● **Work to be completed**: Output each record exactly, with nothing omitted.

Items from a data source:
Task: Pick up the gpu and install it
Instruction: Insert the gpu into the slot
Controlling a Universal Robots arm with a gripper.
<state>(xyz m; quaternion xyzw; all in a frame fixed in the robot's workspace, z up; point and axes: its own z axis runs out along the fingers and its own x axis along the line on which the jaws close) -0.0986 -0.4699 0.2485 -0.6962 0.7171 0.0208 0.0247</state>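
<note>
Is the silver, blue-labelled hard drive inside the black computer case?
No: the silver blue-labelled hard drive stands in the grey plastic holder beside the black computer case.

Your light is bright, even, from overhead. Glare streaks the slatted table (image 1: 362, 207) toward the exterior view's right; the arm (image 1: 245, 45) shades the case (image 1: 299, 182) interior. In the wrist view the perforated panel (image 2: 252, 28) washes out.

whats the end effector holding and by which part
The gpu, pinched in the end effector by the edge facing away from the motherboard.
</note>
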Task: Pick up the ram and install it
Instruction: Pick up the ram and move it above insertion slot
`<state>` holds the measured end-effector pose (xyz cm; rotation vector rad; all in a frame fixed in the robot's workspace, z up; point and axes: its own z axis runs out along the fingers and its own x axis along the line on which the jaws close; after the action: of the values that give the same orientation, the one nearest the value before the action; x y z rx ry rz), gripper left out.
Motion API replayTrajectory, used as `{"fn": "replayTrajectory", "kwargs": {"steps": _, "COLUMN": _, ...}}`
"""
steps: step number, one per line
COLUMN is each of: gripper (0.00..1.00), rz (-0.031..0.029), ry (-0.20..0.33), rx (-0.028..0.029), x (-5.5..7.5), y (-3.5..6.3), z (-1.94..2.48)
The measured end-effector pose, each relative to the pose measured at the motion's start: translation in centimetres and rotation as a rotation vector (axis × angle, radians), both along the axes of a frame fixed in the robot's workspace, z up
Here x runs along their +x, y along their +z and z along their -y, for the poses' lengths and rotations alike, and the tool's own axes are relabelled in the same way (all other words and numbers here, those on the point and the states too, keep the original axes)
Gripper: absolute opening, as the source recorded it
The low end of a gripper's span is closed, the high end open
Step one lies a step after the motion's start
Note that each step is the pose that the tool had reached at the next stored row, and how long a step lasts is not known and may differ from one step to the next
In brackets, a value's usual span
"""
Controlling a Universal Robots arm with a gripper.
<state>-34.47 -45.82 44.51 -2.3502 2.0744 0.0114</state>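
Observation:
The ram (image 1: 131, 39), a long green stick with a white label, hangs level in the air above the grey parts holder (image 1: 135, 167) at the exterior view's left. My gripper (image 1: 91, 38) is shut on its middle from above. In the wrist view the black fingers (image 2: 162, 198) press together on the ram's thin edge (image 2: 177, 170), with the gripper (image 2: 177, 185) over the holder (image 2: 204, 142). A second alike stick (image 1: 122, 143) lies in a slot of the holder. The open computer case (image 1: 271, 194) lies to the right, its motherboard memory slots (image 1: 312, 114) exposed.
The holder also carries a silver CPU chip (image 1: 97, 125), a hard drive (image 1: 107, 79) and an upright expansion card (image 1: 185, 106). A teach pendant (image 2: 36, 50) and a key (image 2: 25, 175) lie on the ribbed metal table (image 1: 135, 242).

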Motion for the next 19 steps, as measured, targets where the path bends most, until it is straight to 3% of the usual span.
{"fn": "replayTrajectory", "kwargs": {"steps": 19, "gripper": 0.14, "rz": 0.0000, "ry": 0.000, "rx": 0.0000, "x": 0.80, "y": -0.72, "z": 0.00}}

● **Response area**:
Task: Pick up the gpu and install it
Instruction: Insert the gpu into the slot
Controlling a Universal Robots arm with a gripper.
<state>(xyz m; quaternion xyzw; all in a frame fixed in the robot's workspace, z up; point and axes: its own z axis runs out along the fingers and its own x axis along the line on which the jaws close) -0.0986 -0.4699 0.2485 -0.6962 0.7171 0.0208 0.0247</state>
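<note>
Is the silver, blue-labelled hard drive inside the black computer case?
No: the silver blue-labelled hard drive stands in the grey plastic holder beside the black computer case.

Your light is bright, even, from overhead. Glare streaks the slatted table (image 1: 362, 207) toward the exterior view's right; the arm (image 1: 245, 45) shades the case (image 1: 299, 182) interior. In the wrist view the perforated panel (image 2: 252, 28) washes out.

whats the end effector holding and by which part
The gpu, pinched in the end effector by the edge facing away from the motherboard.
</note>
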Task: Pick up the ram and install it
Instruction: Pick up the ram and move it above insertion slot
`<state>` holds the measured end-effector pose (xyz cm; rotation vector rad; all in a frame fixed in the robot's workspace, z up; point and axes: its own z axis runs out along the fingers and its own x axis along the line on which the jaws close; after the action: of the values that give the same orientation, the one nearest the value before the action; x y z rx ry rz), gripper left out.
Motion API replayTrajectory, used as `{"fn": "replayTrajectory", "kwargs": {"steps": _, "COLUMN": _, ...}}`
"""
steps: step number, one per line
COLUMN is each of: gripper (0.00..1.00), rz (-0.031..0.029), ry (-0.20..0.33), rx (-0.028..0.029), x (-5.5..7.5), y (-3.5..6.3), z (-1.94..2.48)
The measured end-effector pose, each relative to the pose measured at the motion's start: translation in centimetres and rotation as a rotation vector (axis × angle, radians), both along the axes of a frame fixed in the robot's workspace, z up
Here x runs along their +x, y along their +z and z along their -y, for the poses' lengths and rotations alike, and the tool's own axes are relabelled in the same way (all other words and numbers here, those on the point and the states too, keep the original axes)
Gripper: absolute opening, as the source recorded it
The low end of a gripper's span is closed, the high end open
Step one lies a step after the motion's start
Note that each step is the pose that the tool had reached at the next stored row, and how long a step lasts is not known and may differ from one step to the next
In brackets, a value's usual span
"""
Controlling a Universal Robots arm with a gripper.
<state>-34.47 -45.82 44.51 -2.3502 2.0744 0.0114</state>
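Observation:
The ram (image 1: 131, 39), a long green stick with a white label, hangs level in the air above the grey parts holder (image 1: 135, 167) at the exterior view's left. My gripper (image 1: 91, 38) is shut on its middle from above. In the wrist view the black fingers (image 2: 162, 198) press together on the ram's thin edge (image 2: 177, 170), with the gripper (image 2: 177, 185) over the holder (image 2: 204, 142). A second alike stick (image 1: 122, 143) lies in a slot of the holder. The open computer case (image 1: 271, 194) lies to the right, its motherboard memory slots (image 1: 312, 114) exposed.
The holder also carries a silver CPU chip (image 1: 97, 125), a hard drive (image 1: 107, 79) and an upright expansion card (image 1: 185, 106). A teach pendant (image 2: 36, 50) and a key (image 2: 25, 175) lie on the ribbed metal table (image 1: 135, 242).
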
Motion for the next 19 steps, as measured, targets where the path bends most, until it is straight to 3% of the usual span.
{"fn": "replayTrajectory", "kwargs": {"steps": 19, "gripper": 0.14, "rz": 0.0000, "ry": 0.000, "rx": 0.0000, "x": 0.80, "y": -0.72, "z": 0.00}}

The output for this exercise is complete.